#### Exercise aim:
Repeat everything in the data exactly except images.

#### Exercise data:
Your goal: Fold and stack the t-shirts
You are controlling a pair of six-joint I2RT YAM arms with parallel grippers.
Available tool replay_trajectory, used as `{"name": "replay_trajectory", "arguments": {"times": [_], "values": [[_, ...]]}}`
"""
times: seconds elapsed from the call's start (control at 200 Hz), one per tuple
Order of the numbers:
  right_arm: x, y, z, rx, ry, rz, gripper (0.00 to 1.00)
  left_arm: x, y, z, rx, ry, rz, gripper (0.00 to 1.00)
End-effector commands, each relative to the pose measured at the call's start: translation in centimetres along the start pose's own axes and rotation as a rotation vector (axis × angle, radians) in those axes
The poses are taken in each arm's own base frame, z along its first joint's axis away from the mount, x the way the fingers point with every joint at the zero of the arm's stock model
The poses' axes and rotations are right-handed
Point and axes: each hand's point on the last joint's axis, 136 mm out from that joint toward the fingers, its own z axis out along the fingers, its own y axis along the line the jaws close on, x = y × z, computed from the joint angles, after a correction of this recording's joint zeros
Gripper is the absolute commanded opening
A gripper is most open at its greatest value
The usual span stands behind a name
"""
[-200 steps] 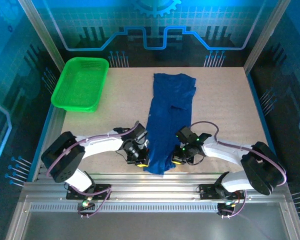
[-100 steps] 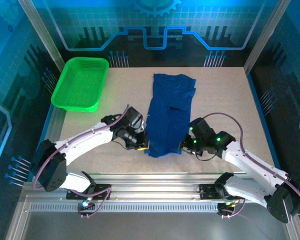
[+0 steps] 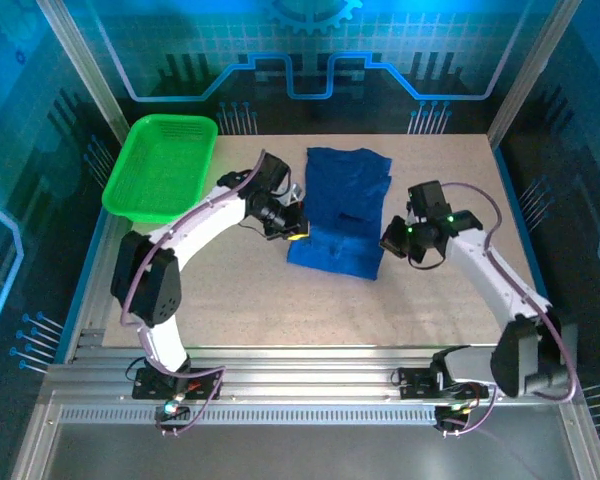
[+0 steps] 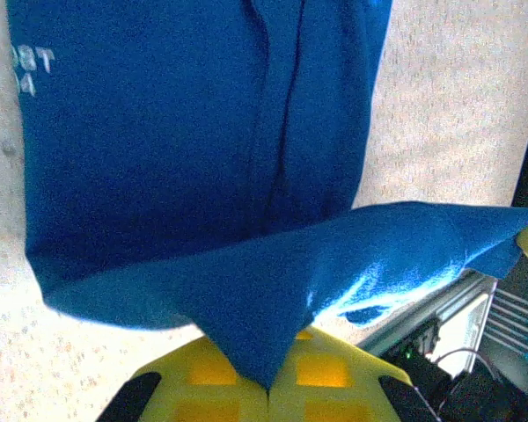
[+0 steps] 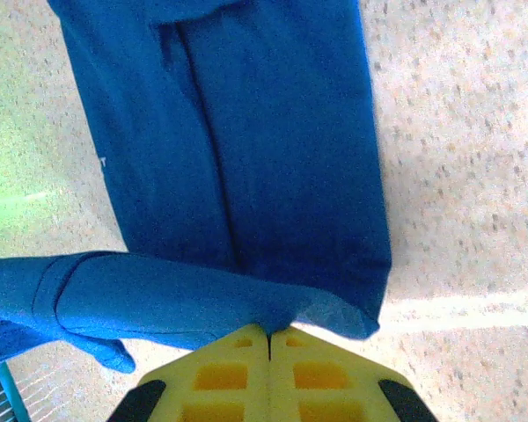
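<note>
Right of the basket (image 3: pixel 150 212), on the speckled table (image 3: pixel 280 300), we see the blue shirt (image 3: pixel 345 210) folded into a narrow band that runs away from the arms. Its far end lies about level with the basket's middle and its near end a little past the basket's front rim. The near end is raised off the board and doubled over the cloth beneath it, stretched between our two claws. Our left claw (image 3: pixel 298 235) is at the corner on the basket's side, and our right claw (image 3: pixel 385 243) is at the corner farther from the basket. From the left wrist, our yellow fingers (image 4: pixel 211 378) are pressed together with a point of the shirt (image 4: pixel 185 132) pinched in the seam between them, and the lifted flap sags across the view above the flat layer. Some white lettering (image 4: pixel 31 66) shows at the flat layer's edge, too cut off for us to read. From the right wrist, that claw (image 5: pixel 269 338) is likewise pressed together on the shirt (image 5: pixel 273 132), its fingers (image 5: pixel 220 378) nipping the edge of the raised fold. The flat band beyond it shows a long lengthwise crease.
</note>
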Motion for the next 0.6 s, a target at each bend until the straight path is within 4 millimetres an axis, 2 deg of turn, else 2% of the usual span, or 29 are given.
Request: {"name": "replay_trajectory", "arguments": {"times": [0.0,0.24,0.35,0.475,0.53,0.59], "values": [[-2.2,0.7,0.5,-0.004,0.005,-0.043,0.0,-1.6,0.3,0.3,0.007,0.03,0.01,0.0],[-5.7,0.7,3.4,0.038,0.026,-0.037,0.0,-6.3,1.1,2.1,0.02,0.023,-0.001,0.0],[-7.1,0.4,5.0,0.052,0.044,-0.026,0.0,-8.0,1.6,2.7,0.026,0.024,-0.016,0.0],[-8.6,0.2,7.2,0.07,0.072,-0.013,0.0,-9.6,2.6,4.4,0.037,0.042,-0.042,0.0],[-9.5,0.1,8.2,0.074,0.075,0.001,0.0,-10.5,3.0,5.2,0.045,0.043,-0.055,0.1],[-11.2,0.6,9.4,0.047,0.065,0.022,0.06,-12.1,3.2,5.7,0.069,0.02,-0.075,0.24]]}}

#### Task output:
Your goal: Fold and stack the t-shirts
You are controlling a pair of six-joint I2RT YAM arms with parallel grippers.
Available tool replay_trajectory, used as `{"name": "replay_trajectory", "arguments": {"times": [_], "values": [[_, ...]]}}`
"""
times: seconds elapsed from the call's start (control at 200 Hz), one per tuple
Order of the numbers:
  right_arm: x, y, z, rx, ry, rz, gripper (0.00 to 1.00)
  left_arm: x, y, z, rx, ry, rz, gripper (0.00 to 1.00)
End-effector commands, each relative to the pose measured at the call's start: translation in centimetres along the start pose's own axes and rotation as a rotation vector (axis × angle, radians) in those axes
The poses are taken in each arm's own base frame, z along its first joint's axis away from the mount, x the way the fingers point with every joint at the zero of the arm's stock model
The poses' axes and rotations are right-handed
Point and axes: each hand's point on the last joint's axis, 136 mm out from that joint toward the fingers, its own z axis out along the fingers, its own y axis along the line the jaws close on, x = y × z, computed from the joint angles, after a correction of this recording's joint zeros
Gripper is the absolute commanded opening
A gripper is most open at its greatest value
The usual span stands behind a name
"""
[-200 steps] 
[-100 steps] 
[+0 steps] 
[+0 steps] 
[+0 steps] 
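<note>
Right of the basket (image 3: pixel 150 212), on the speckled table (image 3: pixel 280 300), we see the blue shirt (image 3: pixel 345 210) folded into a narrow band that runs away from the arms. Its far end lies about level with the basket's middle and its near end a little past the basket's front rim. The near end is raised off the board and doubled over the cloth beneath it, stretched between our two claws. Our left claw (image 3: pixel 298 235) is at the corner on the basket's side, and our right claw (image 3: pixel 385 243) is at the corner farther from the basket. From the left wrist, our yellow fingers (image 4: pixel 211 378) are pressed together with a point of the shirt (image 4: pixel 185 132) pinched in the seam between them, and the lifted flap sags across the view above the flat layer. Some white lettering (image 4: pixel 31 66) shows at the flat layer's edge, too cut off for us to read. From the right wrist, that claw (image 5: pixel 269 338) is likewise pressed together on the shirt (image 5: pixel 273 132), its fingers (image 5: pixel 220 378) nipping the edge of the raised fold. The flat band beyond it shows a long lengthwise crease.
</note>
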Motion for the next 0.6 s, a target at each bend until the straight path is within 4 millimetres an axis, 2 deg of turn, else 2% of the usual span, or 29 are given.
Request: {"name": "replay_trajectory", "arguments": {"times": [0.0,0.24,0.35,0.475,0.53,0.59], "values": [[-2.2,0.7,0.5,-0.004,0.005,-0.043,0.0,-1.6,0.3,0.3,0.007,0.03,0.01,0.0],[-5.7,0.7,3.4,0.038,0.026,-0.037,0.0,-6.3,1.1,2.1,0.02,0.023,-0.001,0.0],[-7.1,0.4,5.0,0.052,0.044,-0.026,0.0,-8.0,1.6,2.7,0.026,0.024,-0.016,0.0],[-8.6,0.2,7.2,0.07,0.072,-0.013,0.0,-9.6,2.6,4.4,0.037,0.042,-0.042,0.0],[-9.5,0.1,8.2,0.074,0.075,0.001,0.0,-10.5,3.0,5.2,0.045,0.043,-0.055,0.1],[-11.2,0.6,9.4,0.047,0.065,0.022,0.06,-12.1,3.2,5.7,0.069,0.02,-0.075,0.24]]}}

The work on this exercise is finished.